**PROMPT**. Please reproduce each line of the data below as it stands.
━━━━━━━━
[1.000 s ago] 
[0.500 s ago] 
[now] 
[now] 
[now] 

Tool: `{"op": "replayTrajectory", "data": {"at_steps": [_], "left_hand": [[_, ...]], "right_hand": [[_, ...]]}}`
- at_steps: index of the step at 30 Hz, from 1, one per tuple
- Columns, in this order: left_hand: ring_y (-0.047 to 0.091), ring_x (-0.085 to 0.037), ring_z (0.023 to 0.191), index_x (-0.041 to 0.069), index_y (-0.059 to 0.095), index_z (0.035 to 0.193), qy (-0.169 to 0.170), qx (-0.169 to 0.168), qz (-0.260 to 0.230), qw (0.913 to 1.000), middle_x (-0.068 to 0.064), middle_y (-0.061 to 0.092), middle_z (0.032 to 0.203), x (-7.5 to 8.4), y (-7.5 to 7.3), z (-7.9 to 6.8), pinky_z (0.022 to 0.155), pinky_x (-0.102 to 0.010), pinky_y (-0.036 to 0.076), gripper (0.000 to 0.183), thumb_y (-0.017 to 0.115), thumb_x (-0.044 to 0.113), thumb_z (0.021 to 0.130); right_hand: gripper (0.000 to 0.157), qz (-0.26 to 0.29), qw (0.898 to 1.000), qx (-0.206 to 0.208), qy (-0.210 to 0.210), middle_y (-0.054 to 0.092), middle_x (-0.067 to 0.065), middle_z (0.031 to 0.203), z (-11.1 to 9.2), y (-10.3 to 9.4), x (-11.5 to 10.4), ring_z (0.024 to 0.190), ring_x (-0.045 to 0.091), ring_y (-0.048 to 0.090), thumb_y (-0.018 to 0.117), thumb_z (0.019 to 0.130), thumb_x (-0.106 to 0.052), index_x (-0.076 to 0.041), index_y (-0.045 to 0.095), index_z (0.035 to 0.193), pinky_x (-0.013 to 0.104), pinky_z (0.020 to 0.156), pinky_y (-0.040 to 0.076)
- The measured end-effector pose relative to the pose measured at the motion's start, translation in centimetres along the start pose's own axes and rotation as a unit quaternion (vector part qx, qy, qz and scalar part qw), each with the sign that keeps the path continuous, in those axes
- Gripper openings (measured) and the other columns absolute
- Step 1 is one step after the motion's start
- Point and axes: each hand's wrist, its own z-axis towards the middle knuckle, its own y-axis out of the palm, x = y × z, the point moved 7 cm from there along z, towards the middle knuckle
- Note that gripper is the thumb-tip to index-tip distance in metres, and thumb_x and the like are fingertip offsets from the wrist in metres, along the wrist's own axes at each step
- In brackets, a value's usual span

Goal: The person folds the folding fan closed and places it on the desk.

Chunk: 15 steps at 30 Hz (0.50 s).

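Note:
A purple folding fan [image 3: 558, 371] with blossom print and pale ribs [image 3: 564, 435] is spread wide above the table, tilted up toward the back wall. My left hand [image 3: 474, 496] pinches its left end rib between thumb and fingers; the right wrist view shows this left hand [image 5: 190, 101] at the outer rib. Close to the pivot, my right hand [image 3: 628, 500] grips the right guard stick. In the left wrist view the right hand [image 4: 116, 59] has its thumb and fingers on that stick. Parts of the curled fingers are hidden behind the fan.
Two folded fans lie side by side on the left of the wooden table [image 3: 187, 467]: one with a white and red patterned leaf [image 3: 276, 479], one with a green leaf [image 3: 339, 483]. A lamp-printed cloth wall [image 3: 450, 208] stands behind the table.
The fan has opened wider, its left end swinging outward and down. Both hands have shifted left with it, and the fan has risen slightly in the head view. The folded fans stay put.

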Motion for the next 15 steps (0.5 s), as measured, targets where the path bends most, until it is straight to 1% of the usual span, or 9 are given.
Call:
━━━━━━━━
**TASK OUTPUT**.
[1.000 s ago] 
[0.500 s ago] 
[now] 
[now] 
[now] 

Tool: `{"op": "replayTrajectory", "data": {"at_steps": [_], "left_hand": [[_, ...]], "right_hand": [[_, ...]]}}`
- at_steps: index of the step at 30 Hz, from 1, one per tuple
- Columns, in this order: left_hand: ring_y (-0.047 to 0.091), ring_x (-0.085 to 0.037), ring_z (0.023 to 0.191), index_x (-0.041 to 0.069), index_y (-0.059 to 0.095), index_z (0.035 to 0.193), qy (-0.169 to 0.170), qx (-0.169 to 0.168), qz (-0.260 to 0.230), qw (0.913 to 1.000), middle_x (-0.068 to 0.064), middle_y (-0.061 to 0.092), middle_z (0.032 to 0.203), x (-7.5 to 8.4), y (-7.5 to 7.3), z (-7.9 to 6.8), pinky_z (0.022 to 0.155), pinky_x (-0.102 to 0.010), pinky_y (-0.036 to 0.076), gripper (0.000 to 0.183), thumb_y (-0.017 to 0.115), thumb_x (-0.044 to 0.113), thumb_z (0.021 to 0.130); right_hand: gripper (0.000 to 0.157), qz (-0.26 to 0.29), qw (0.898 to 1.000), qx (-0.206 to 0.208), qy (-0.210 to 0.210), middle_y (-0.054 to 0.092), middle_x (-0.067 to 0.065), middle_z (0.031 to 0.203), z (-11.1 to 9.2), y (-10.3 to 9.4), x (-11.5 to 10.4), ring_z (0.024 to 0.190), ring_x (-0.045 to 0.091), ring_y (-0.048 to 0.090), thumb_y (-0.018 to 0.117), thumb_z (0.019 to 0.130), thumb_x (-0.106 to 0.052), index_x (-0.076 to 0.041), index_y (-0.045 to 0.095), index_z (0.035 to 0.193), pinky_x (-0.013 to 0.104), pinky_z (0.020 to 0.156), pinky_y (-0.040 to 0.076)
- The measured end-effector pose relative to the pose measured at the motion's start, translation in centimetres along the start pose's own axes and rotation as a unit quaternion (vector part qx, qy, qz and scalar part qw), each with the sign that keeps the path continuous, in those axes
- Gripper openings (measured) and the other columns absolute
- Step 1 is one step after the motion's start
- Point and axes: each hand's wrist, its own z-axis towards the middle knuckle, its own y-axis out of the palm, x = y × z, the point moved 7 cm from there along z, towards the middle knuckle
- Note that gripper is the thumb-tip to index-tip distance in metres, and thumb_x and the like are fingertip offsets from the wrist in metres, along the wrist's own axes at each step
- In brackets, a value's usual span

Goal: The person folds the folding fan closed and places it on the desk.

Chunk: 15 steps at 30 Hz (0.50 s).

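Note:
A purple folding fan [image 3: 558, 371] with blossom print and pale ribs [image 3: 564, 435] is spread wide above the table, tilted up toward the back wall. My left hand [image 3: 474, 496] pinches its left end rib between thumb and fingers; the right wrist view shows this left hand [image 5: 190, 101] at the outer rib. Close to the pivot, my right hand [image 3: 628, 500] grips the right guard stick. In the left wrist view the right hand [image 4: 116, 59] has its thumb and fingers on that stick. Parts of the curled fingers are hidden behind the fan.
Two folded fans lie side by side on the left of the wooden table [image 3: 187, 467]: one with a white and red patterned leaf [image 3: 276, 479], one with a green leaf [image 3: 339, 483]. A lamp-printed cloth wall [image 3: 450, 208] stands behind the table.
The fan has opened wider, its left end swinging outward and down. Both hands have shifted left with it, and the fan has risen slightly in the head view. The folded fans stay put.
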
Motion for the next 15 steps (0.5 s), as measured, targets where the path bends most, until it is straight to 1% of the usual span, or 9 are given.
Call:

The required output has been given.